Start of Block
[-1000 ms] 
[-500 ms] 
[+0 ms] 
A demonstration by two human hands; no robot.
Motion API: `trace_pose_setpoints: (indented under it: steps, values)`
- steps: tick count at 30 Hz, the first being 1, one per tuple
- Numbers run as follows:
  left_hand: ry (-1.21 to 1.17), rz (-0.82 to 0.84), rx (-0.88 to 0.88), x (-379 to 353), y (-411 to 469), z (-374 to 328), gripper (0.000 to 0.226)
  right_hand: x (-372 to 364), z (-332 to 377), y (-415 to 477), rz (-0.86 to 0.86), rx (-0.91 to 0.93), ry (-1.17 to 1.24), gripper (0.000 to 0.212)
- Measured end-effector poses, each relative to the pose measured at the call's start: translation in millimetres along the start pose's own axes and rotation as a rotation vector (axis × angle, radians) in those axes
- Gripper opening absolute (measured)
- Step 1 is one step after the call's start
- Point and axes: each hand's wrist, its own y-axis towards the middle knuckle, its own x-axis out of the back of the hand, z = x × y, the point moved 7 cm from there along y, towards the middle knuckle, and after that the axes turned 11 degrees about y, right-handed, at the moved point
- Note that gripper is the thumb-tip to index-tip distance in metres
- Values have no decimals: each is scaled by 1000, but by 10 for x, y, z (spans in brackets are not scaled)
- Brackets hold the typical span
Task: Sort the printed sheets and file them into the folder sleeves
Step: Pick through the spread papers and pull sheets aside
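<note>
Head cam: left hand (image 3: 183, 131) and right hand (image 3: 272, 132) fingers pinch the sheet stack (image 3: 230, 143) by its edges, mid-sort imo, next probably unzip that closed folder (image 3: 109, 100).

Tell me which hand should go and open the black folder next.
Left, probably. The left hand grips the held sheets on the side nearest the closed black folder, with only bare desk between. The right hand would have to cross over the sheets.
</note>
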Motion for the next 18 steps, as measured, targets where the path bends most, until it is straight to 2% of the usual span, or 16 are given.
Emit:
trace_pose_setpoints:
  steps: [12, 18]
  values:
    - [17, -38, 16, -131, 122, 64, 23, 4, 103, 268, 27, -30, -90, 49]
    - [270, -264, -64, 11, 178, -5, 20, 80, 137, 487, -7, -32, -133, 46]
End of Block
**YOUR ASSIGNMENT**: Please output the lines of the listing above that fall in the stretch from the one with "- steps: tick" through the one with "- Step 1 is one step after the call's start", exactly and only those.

**ANSWER FOR THE TASK**:
- steps: tick count at 30 Hz, the first being 1, one per tuple
- Numbers run as follows:
  left_hand: ry (-1.21 to 1.17), rz (-0.82 to 0.84), rx (-0.88 to 0.88), x (-379 to 353), y (-411 to 469), z (-374 to 328), gripper (0.000 to 0.226)
  right_hand: x (-372 to 364), z (-332 to 377), y (-415 to 477), rz (-0.86 to 0.86), rx (-0.91 to 0.93), ry (-1.17 to 1.24), gripper (0.000 to 0.212)
- Measured end-effector poses, each relative to the pose measured at the call's start: translation in millimetres along the start pose's own axes and rotation as a rotation vector (axis × angle, radians) in those axes
- Gripper opening absolute (measured)
- Step 1 is one step after the call's start

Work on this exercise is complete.